Un hiver doux et pluvieux, un été sec, chaud voire trop chaud. C’est la recette qui pousse les vignerons à bouleverser le calendrier des vendanges. Dans l’Hérault, les premières grappes de raisin pourraient tomber du début du mois d’août. Face à cette situation exceptionnelle, Jérôme Despey, le viticulteur à la tête de la Chambre d’agriculture de l’Hérault, demande des réponses et aides au gouvernement.
À quelle date vous attendez-vous à récolter les premiers raisins ?
L’an dernier, j’ai commencé à vendanger ma première parcelle le 12 août. Cette année, ce sera encore plus tôt… Pour ma parcelle, je n’ai pas de date précise, mais sur certains secteurs, notamment sur le littoral héraultais, les premières grappes devraient être récoltées dès le début du mois d’août. Le début du mois d’août, c’est précoce, il y a une quarantaine d’années, je vendangeais aux alentours du 10 septembre.

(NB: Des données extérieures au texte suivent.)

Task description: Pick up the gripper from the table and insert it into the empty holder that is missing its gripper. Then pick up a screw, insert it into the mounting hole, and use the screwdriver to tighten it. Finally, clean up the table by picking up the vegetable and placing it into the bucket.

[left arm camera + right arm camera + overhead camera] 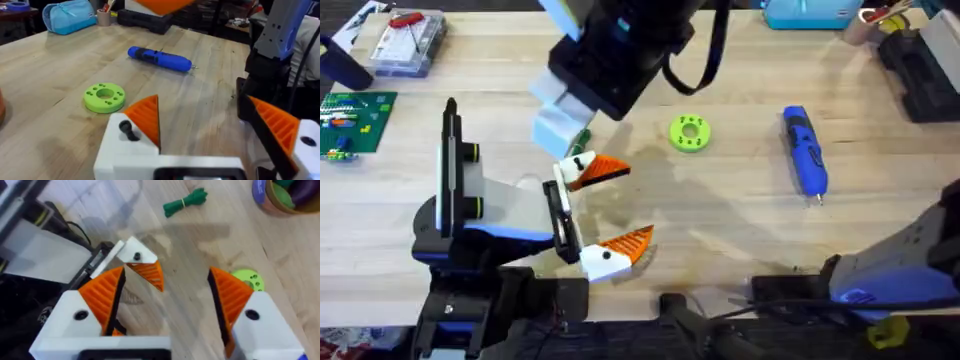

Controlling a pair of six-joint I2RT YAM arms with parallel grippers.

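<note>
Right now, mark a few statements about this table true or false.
1. The screwdriver lies on the table. True.
2. The green ring sits on the screwdriver. False: it lies on the table, apart from the screwdriver.
3. The right end effector is open, close to the gripper. True.
4. The vegetable is in the bucket. False: it lies on the table.
</note>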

Président de la CENECA, secrétaire général de la FNSEA, président de la chambre d’agriculture de l’Hérault… Le CV de Jérome Despey est bien chargé
MAXPPP - Mathieu Pattier
Cette précocité des vendanges vous surprend-elle ?
Pas du tout. Au vu des conditions climatiques de ces dernières semaines, nous nous y attendions. Nous avons enchaîné une sécheresse et plusieurs épisodes de canicule. Dans certains vignobles, les sols se sont fortement asséchés et, par endroits, les raisins ont été brûlés par le soleil. La canicule a aussi bloqué le cycle de maturation de la vigne. Résultat ? Les vendanges sont organisées légèrement plus tard que dans d’autres bassins viticoles de la France.
Quelles conséquences attendez-vous et que demandez-vous aux pouvoirs publics ?
Dans mon exploitation, il est encore trop tôt pour chiffrer précisément les pertes. Mais si elles s’avèrent importantes, nous, vignerons héraultais, solliciterons l’État. Nous demanderons à la préfète Madame Mauchet plusieurs choses dont un dégrèvement de la taxe sur le foncier non bâti afin d’alléger les charges des exploitations. Nous souhaitons également la mise en place d’un fond d’urgence pour soutenir une filière viticole qui traverse déjà une crise économique depuis plusieurs années.